How to Make Cinnamon Rolls

Because warm, gooey baked goods are the best presents you could give yourself.

An ooey, gooey batch of cinnamon buns is an iconic holiday breakfast treat—and, because they infuse the house with the most incredible aroma while they bake, the indulgent treat is truly a feast for all the senses. Though making them from scratch might seem tricky, there’s no need to be intimidated. All it takes is one foolproof recipe and four quick tips:


Planning Is Everything.

Photo by Samantha Seneviratne

Do yourself a favor: if buns are on your Christmas morning menu, make the dough ahead of time. Why? Cinnamon buns need two rises—one after the dough is made and another after it’s shaped. The trick is to break the process up. Prep the dough at least one day before you’ll want to dig in, and then wrap it well and pop it in the fridge for up to three days. (In fact, the longer the better; it’s time that helps the dough develop a delicious yeasty flavor.)

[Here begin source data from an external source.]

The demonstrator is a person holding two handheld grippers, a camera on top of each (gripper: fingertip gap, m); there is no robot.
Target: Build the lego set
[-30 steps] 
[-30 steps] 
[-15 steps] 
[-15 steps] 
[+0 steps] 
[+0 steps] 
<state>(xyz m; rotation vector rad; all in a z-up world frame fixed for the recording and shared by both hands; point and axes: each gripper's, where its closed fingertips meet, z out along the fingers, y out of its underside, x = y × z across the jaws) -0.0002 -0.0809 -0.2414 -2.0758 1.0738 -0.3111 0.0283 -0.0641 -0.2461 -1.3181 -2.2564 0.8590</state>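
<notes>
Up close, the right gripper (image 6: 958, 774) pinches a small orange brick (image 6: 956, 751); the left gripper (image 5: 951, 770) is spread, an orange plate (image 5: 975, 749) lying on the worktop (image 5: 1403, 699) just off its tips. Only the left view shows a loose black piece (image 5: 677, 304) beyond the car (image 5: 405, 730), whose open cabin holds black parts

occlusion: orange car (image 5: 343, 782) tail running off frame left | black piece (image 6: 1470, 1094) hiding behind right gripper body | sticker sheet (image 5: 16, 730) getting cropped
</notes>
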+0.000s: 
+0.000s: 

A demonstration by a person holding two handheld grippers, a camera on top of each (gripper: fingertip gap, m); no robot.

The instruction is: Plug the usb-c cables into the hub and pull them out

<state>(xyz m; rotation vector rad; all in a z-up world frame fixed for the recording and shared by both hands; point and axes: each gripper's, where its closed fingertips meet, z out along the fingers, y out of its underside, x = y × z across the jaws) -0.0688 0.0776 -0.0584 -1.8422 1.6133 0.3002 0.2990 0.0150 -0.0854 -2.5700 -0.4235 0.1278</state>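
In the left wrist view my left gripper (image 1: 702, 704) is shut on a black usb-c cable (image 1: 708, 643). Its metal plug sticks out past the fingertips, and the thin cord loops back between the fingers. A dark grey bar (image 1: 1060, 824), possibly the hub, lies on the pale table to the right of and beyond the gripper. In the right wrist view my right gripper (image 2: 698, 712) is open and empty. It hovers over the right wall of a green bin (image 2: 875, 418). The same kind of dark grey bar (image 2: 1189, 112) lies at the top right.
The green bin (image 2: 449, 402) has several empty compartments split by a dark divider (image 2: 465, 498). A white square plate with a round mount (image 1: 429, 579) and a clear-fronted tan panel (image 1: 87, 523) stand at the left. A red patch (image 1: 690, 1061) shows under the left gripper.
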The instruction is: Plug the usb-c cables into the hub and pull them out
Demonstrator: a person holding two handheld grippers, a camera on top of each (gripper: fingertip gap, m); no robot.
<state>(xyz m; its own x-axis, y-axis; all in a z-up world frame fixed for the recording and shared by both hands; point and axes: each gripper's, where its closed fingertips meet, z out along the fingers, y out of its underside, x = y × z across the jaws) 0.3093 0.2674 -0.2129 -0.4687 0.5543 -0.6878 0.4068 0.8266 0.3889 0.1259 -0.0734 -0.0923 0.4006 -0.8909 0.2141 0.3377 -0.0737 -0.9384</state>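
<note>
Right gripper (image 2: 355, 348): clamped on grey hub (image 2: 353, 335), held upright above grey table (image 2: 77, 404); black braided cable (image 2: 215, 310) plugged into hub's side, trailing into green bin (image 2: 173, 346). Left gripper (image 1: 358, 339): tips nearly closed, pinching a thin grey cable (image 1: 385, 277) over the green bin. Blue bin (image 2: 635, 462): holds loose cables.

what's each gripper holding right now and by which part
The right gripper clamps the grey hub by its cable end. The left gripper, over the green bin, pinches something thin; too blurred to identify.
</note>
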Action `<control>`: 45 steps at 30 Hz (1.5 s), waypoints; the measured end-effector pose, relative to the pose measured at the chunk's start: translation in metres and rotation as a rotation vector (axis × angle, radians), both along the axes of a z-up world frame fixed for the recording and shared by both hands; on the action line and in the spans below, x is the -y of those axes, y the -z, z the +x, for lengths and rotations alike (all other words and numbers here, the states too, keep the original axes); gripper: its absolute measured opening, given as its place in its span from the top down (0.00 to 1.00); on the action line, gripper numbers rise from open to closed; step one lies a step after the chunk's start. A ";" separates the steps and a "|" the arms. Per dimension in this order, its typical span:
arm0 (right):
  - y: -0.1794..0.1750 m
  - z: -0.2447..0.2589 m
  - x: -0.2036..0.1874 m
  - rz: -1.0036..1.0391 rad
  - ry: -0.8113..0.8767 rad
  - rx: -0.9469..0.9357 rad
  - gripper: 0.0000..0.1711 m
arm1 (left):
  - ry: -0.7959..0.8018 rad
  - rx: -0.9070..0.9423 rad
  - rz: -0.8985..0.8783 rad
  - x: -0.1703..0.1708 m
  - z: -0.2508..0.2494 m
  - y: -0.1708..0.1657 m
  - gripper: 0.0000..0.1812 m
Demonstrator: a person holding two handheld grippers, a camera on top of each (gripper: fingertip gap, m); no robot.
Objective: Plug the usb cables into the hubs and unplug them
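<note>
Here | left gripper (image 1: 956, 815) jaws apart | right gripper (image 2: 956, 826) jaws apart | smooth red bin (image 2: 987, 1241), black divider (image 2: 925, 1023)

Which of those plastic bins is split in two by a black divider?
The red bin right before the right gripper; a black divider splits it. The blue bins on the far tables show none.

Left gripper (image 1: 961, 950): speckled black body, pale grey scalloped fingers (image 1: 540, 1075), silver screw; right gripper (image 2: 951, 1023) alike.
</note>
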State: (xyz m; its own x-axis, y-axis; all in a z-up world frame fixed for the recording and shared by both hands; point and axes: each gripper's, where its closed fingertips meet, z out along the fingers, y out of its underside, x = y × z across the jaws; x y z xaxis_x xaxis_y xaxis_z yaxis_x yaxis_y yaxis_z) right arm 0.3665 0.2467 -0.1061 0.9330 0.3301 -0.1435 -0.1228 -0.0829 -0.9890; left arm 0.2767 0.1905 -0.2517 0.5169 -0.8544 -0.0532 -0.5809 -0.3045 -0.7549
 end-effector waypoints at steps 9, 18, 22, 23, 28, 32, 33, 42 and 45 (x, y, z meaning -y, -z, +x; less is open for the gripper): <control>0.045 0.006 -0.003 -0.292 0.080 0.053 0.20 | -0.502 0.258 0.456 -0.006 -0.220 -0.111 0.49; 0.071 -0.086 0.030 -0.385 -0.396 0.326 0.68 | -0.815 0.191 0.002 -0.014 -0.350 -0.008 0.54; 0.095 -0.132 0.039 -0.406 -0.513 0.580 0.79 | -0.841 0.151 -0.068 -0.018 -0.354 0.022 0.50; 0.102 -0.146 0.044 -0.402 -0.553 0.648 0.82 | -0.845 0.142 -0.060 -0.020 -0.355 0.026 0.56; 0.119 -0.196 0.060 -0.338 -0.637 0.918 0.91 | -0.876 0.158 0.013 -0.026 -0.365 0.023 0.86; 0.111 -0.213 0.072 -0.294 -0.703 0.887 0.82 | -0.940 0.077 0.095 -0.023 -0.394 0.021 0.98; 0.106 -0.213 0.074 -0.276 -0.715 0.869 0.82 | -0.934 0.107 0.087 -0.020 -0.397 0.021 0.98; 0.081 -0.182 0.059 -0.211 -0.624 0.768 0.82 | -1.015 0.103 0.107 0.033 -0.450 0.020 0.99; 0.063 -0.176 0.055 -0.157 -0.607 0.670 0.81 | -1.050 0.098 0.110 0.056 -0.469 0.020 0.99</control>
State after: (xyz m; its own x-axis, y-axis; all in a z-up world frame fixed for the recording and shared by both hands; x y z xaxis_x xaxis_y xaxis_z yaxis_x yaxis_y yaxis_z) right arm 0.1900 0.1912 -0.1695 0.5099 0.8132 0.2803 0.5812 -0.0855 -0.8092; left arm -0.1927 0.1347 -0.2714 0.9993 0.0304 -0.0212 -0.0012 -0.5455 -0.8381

On the day you plan to bake the buns, simply roll out the cold dough, fill and shape it, and set it aside for a final rise. Plan to shape the dough 60 to 90 minutes before breakfast, as the cold dough will need a little extra time to warm up. You can always get up early, shape the dough and set it to rise, and then get back into bed!


Your Knife Matters.

Like wrapping a package with a silky ribbon, there are a few small touches that will make your buns as pretty as possible. First, use a serrated knife, not a chef’s knife, when slicing the dough log into rolls. The reason? Cutting with a sawing motion (as opposed to chopping) keeps the spirals intact and yields buns with an even, round shape. Finally, for an attractive finish, brush the dough with an egg wash after the final rise to give the buns extra color and shine.


Mind the Temperature.

The tastiest cinnamon buns are tender and pillowy—and the key to getting that perfect texture is knowing when to pull them out of the oven. That’s why a thermometer can be a lifesaver. Overbaking will yield dry buns, and underbaking will leave them gummy. To get it just right, insert a thermometer into the center of the batch at an angle, making sure not to touch the pan, and remove the buns when the reading reaches somewhere between 185°F and 190°F.


Frost Wisely.

While cinnamon buns are a treat on their own, a coating of cream cheese frosting can take them from tasty to downright delectable. But tread carefully: An icing that's too sweet can easily overpower the other flavors. When making the frosting, start by adding just ¼ cup of confectioners sugar to the cream cheese and give it a taste. Or, for a lighter glaze, combine a bit of confectioners sugar with a splash of milk and drizzle that over the buns instead.